In the subsequent years, the main challenge to the already established technical and scientific staff was filling in the space provided for the permanent exhibitions. The museum worked intensively on collecting different materials and preparing them for exhibiting. Alongside this activity, the museum worked on preparing floristic materials needed for the dioramas and the technical constitution of the exhibition space. The long and intensive work resulted with a finished exhibition for the first floor in 1976 and for the second floor in 1981.

Besides the exhibition activities, which included the permanent and thematic exhibitions, the museum also worked on additional museum activities. On one hand, working on scientific research projects ensured collecting diverse museum material and a rich museum collection, and on the other hand intensifying the publishing activities. The latter activities covered both the need for scientific analysis as well as for promotion to the wider scientific public.

The opening of the permanent museum exhibits and the organization of the temporary thematic exhibits highlighted the need of continuous development of educational activities which lead to the establishment of the museum educator position in 1981. This created the necessary conditions for the development of a very important museum activity which provided direct contact with the public and raised awareness about the museum’s scientific work. The museum was also popularized through cooperation with schools and other related institutions, which made the educational activities an integral part of the overall museum work.

Today, the museum houses over 300 000 museum specimens and it publishes several publications. Besides the two exiting publications the museum also published the “Special Edition” in 1965 and “Fauna of Macedonia” in 1971. On the occasion of the 50th, 75th and 80th anniversary the museum published Anniversary Proceedings. The increased publishing activity and the exchange of publications with many related institutions around the world has created a library collection of approximately 50.000 titles.

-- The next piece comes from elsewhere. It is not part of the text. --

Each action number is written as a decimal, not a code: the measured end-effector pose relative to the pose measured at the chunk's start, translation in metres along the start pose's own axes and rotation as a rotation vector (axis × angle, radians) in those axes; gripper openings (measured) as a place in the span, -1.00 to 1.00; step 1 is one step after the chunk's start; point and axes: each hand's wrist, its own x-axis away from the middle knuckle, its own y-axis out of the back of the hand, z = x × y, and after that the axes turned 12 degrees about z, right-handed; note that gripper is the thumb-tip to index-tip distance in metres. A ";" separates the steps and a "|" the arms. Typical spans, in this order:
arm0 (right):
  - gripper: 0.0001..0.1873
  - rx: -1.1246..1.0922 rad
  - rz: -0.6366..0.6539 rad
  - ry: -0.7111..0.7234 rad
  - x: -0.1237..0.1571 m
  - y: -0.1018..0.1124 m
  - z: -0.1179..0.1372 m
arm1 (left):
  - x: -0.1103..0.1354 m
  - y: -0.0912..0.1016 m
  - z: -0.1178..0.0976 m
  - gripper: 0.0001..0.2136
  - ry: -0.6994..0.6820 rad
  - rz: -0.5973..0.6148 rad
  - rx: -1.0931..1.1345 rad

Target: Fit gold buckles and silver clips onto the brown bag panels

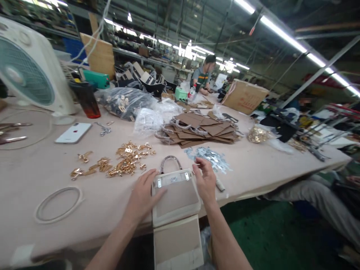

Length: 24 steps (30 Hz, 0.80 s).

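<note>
A pale beige handbag [177, 198] lies at the table's front edge, its flap [177, 240] hanging down toward me. Two small metal plates and a printed label show along its upper edge. A curved handle [171, 158] wrapped in clear film stands out beyond it. My left hand [144, 193] holds the bag's left side, thumb across the panel and fingers stretched along the edge. At the upper right corner is my right hand [206, 178], fingers loosely bent, with a gap between thumb and forefinger. Whether it touches the bag is unclear. Flat silvery metal plates [213, 159] lie just behind it.
Gold-coloured metal fittings [126, 161] are heaped left of centre. Behind lie stacked brown bag pieces [199, 127] with film-wrapped handles. Farther left are a phone [73, 133], a dark cup [86, 99], a fan [30, 71] and a ring of tape [59, 204]. A co-worker [203, 77] sits at the far end.
</note>
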 end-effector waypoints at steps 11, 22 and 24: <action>-0.28 0.299 -0.002 -0.279 0.019 0.106 -0.097 | -0.028 -0.023 -0.076 -0.56 -0.283 0.188 -0.054; -0.50 -0.425 0.007 -0.272 0.002 0.067 -0.079 | -0.038 -0.037 -0.082 -0.59 -0.223 0.278 -0.130; -0.51 -0.623 0.054 -0.243 -0.007 0.048 -0.063 | -0.039 -0.038 -0.082 -0.56 -0.215 0.290 -0.153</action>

As we celebrate its 90th anniversary, the National Institution “Macedonian Museum of Natural History” remains one of the pivotal institutions in the field of biology and its results far exceed the national boundaries and place this museum among the regional centres. Various turbulences of modern society at the national and regional level have left a definite mark on the museum. Fortunately, the museum is meeting its challenges head-on and successfully perseveres as an active participant in the preservation of Macedonian natural heritage.